REPUBLIKA.CO.ID, JAKARTA -- Pemerintah berikan sinyal untuk meringankan kewajiban PT Freeport Indonesia untuk membayar uang jaminan pembangunan fasilitas pemurnian mineral tambang atau smelter.
Uang jaminan sebesar 530 juta dolar AS atau sekitar Rp 7,3 triliun ini sebelumnya diajukan pemerintah kepada Freeport sebagai syarat rekomendasi perpanjangan izin ekspor konsentrat tembaga. Selain uang jaminan, Freeport juga dikenai bea keluar 5 persen.
Menteri Energi dan Sumber Daya Mineral (ESDM) Sudirman Said mengungkapkan, PT Freeport Indonesia telah secara lisan meminta keringanan untuk membayarkan uang jaminan. Sampai saat ini, lanjut Sudirman, pemerintah masih menunggu permohonan resmi dari Freeport terkait negosiasi mengenai persyaratan perpanjangan izin ekspor ini.
Ia menegaskan, permintaan pemerintah atas uang jaminan pembangunan smelter ini merupakan tagihan komitmen kepada Freeport untuk menyelesaikan pembangunan smelter. Sehingga, menurutnya, opsi uang jaminan ini bisa saja diganti dengan bentuk lain selama Freeport masih bisa meyakinkan pemerintah untuk membangun smelter hingga kelar.

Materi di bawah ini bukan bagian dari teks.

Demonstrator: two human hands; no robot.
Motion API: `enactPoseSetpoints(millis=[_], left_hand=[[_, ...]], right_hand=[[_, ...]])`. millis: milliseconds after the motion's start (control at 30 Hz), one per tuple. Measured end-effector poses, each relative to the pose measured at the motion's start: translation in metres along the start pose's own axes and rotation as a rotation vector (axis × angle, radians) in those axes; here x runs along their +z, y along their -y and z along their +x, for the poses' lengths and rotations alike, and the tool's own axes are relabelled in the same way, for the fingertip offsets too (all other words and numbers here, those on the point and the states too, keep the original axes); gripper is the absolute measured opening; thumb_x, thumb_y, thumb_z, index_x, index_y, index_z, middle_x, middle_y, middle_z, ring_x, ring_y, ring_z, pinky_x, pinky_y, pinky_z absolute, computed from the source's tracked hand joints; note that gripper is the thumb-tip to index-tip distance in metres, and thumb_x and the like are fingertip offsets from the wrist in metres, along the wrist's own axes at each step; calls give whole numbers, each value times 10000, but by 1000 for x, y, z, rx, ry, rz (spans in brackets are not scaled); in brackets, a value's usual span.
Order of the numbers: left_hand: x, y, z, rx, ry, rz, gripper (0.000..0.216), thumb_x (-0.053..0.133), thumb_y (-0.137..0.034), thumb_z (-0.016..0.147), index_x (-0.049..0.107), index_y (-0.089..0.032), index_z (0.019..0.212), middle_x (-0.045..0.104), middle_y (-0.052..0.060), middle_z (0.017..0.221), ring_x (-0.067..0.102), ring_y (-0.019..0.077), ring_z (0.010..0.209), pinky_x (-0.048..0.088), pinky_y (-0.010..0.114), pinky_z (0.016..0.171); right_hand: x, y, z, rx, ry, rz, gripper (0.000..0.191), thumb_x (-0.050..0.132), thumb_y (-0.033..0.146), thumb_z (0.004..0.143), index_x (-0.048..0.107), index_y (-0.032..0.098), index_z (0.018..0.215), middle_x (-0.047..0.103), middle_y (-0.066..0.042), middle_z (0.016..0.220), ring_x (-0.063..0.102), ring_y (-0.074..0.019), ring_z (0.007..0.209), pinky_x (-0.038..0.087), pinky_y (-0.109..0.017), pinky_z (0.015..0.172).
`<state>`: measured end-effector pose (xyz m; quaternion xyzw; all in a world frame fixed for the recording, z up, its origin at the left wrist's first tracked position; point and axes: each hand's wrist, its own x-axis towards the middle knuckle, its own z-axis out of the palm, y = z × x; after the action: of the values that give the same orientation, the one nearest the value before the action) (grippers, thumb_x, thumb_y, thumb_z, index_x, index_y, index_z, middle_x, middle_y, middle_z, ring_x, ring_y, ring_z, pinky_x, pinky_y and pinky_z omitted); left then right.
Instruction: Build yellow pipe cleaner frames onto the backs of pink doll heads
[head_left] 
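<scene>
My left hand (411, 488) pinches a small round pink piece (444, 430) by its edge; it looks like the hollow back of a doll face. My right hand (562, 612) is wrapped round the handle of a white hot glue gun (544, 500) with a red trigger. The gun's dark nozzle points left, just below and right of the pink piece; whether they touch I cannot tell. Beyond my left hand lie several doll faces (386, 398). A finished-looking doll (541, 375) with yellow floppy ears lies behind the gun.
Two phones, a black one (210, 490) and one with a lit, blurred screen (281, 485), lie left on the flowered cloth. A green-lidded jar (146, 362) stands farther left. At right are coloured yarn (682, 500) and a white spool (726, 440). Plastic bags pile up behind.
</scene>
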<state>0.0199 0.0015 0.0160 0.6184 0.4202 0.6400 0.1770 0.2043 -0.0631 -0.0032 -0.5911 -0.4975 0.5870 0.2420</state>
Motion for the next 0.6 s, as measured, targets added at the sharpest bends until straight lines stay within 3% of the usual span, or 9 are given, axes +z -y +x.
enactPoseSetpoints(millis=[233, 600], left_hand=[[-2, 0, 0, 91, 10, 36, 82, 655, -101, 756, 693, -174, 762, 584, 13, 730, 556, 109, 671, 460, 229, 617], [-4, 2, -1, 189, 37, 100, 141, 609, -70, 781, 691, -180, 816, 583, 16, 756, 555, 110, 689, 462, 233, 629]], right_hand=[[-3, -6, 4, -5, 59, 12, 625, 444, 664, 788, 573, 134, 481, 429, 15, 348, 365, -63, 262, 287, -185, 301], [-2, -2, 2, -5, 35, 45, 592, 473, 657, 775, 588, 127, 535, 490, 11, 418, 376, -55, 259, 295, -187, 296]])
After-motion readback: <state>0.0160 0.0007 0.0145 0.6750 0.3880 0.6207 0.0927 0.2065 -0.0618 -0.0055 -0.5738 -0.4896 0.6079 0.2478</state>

"Yang didiskusikan, kan mereka ini situasi keuangan juga lagi repot juga. Komoditas drop dan secara market mereka lagi sulit jadi disetorkan 530 juta itu akan memberatkan. Dan kita bisa mengerti sih. Cuma tadi kita ingin yakinkan mereka bahwa ya sudah tunjukkan bentuknya apa kesungguhan bahwa smelter bisa dilaksanakan," kata Sudirman, di sela rapat kerja dengan Komisi VII DPR, Rabu (3/2).
Meski begitu, Sudirman menampik anggapan bahwa pemerintah lantas melunak dan menurunkan syarat bagi Freeport. Ia menilai, yang terpenting adalah smelter bisa dijamin pembangunannya dan operasi pertambangan di Mimika, Papua bisa tetap berjalan.
Sementara itu, Dirjen Mineral dan Batubara Kementerian ESDM Bambang Gatot Ariyono menyatakan bahwa tidak ada batas waktu penyerahan setoran dana jaminan pembangunan smelter PT Freeport Indonesia.
Menurutnya, selama dana itu belum diserahkan, tentunya tidak akan diberikan izin semacam izin ekspor konsentrat yang telah habis masa berlakunya pada tanggal 28 Januari 2016 yang lalu.
"Belum, nggak ada (batas waktunya), jadi namanya permohonan kan, selama permohonan belum dilengkapi ya, belum bisa diberikan izin (ekspor konsentrat), jadi prinsipnya begitu," ujar Bambang.